Two Big Equipment Makers Working On Tougher Fracture Pumping Systems
Stephen Rassenfoss, JPT Emerging Technology Senior Editor
Pumping fracturing jobs is an equipment killer. To begin with, the job requires running enormous quantities of water and sand through a pump, which is an abrasive mix that damages pumps in ways that cannot be fixed. Adding to the pressure is the trend toward clustering wells on pad sites to allow larger, non-stop, multi-well jobs that extend run time.
To search for new ways to ensure more reliable performance, two large British companies have created a venture on the theory that they can integrate pumps, diesel engines and transmissions to create systems that outperform what is on the market today.
Pump maker Weir Oil and Gas, and diesel engine maker MTU, a Rolls Royce power systems brand, announced the venture to create systems for the hydraulic fracturing market at the Offshore Technology Conference in Houston in May. “The mechanisms will be integrated to work as one system with smart controls to optimize performance,” said David Paradis, vice president of sales and marketing for pressure pumping at Weir. He said field testing was expected to begin later this year on equipment resulting from the collaboration.

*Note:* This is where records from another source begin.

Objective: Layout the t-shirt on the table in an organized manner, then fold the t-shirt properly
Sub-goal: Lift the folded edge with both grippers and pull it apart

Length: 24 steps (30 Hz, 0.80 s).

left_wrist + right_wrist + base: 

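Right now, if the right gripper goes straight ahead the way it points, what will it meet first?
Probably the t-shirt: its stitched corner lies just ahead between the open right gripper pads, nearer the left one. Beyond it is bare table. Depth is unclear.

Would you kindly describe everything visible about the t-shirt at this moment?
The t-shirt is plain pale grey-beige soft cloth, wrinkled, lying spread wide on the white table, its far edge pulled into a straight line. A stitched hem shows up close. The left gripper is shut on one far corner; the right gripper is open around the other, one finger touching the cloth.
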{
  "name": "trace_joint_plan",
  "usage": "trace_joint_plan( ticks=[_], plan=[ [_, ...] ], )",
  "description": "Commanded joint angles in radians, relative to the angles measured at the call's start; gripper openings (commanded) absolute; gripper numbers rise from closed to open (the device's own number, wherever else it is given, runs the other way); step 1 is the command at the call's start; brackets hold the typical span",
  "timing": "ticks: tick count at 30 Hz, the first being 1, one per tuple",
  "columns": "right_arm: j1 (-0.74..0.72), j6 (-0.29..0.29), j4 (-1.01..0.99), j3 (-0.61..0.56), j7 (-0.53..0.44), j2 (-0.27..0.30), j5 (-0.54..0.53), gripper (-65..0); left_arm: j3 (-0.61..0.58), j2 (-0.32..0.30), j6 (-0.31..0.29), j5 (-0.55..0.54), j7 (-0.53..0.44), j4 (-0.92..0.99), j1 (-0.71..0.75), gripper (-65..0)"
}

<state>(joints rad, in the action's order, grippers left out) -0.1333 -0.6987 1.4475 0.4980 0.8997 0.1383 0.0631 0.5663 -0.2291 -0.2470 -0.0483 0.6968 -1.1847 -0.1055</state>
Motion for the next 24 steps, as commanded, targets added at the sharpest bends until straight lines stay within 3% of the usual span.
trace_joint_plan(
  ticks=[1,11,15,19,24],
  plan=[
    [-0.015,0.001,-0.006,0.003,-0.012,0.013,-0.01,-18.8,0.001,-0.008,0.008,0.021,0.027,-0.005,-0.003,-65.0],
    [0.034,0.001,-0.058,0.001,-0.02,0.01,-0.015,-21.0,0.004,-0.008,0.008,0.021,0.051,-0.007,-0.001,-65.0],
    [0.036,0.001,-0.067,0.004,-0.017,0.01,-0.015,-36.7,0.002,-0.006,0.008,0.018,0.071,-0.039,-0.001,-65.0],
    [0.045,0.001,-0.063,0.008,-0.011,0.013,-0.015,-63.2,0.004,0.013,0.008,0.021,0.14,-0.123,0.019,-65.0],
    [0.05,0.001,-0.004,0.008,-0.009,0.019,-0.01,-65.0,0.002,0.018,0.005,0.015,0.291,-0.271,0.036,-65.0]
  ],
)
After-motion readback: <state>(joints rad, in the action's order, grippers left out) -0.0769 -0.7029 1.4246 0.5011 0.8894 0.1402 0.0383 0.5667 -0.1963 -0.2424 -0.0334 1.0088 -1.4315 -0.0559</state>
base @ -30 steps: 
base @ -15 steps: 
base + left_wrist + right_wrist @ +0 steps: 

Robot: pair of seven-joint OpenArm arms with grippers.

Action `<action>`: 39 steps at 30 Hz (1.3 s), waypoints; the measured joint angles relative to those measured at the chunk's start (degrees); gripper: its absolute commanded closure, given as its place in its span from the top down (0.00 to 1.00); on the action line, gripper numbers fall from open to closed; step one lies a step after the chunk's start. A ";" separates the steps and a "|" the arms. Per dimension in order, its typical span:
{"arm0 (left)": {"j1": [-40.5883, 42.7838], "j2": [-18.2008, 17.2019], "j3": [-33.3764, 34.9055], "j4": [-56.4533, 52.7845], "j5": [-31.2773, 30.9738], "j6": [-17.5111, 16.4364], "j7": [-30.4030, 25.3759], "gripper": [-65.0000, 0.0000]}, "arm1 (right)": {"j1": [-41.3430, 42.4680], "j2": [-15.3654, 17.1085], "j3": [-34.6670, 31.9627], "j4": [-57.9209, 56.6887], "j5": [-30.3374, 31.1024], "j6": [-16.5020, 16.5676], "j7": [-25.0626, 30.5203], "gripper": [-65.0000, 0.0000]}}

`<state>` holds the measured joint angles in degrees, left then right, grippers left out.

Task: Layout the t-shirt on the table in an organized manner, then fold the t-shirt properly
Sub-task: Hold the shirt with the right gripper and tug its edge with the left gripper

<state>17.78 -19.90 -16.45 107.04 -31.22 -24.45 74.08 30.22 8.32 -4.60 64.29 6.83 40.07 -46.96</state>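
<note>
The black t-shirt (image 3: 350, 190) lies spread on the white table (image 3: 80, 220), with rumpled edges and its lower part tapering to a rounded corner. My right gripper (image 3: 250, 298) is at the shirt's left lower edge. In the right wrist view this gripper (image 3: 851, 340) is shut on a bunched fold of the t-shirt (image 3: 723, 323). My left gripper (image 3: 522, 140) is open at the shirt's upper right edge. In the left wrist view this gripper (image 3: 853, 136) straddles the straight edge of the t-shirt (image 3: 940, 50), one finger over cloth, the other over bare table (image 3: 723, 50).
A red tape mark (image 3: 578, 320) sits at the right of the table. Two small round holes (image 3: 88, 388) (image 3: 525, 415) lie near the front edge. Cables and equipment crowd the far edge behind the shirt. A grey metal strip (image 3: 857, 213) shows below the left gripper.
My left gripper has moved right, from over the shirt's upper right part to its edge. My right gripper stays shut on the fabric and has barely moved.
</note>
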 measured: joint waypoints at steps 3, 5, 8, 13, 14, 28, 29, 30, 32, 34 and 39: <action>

Engineers from the two companies have been working together for a while and hope to deliver their first system in mid-2015, according to new releases. One area of interest is limiting issues caused by differences in how diesel engines and pumps vibrate, with a goal of mechanically managing these differences in natural frequencies.
Another interest is condition monitoring, which can be used to schedule maintenance before a part fails, or to predict the life of a system, reducing the risk of a pumping unit dying in the middle of a job. To guard against time lost due to breakdowns, operators often pay to have an extra unit around as insurance, Paradis said.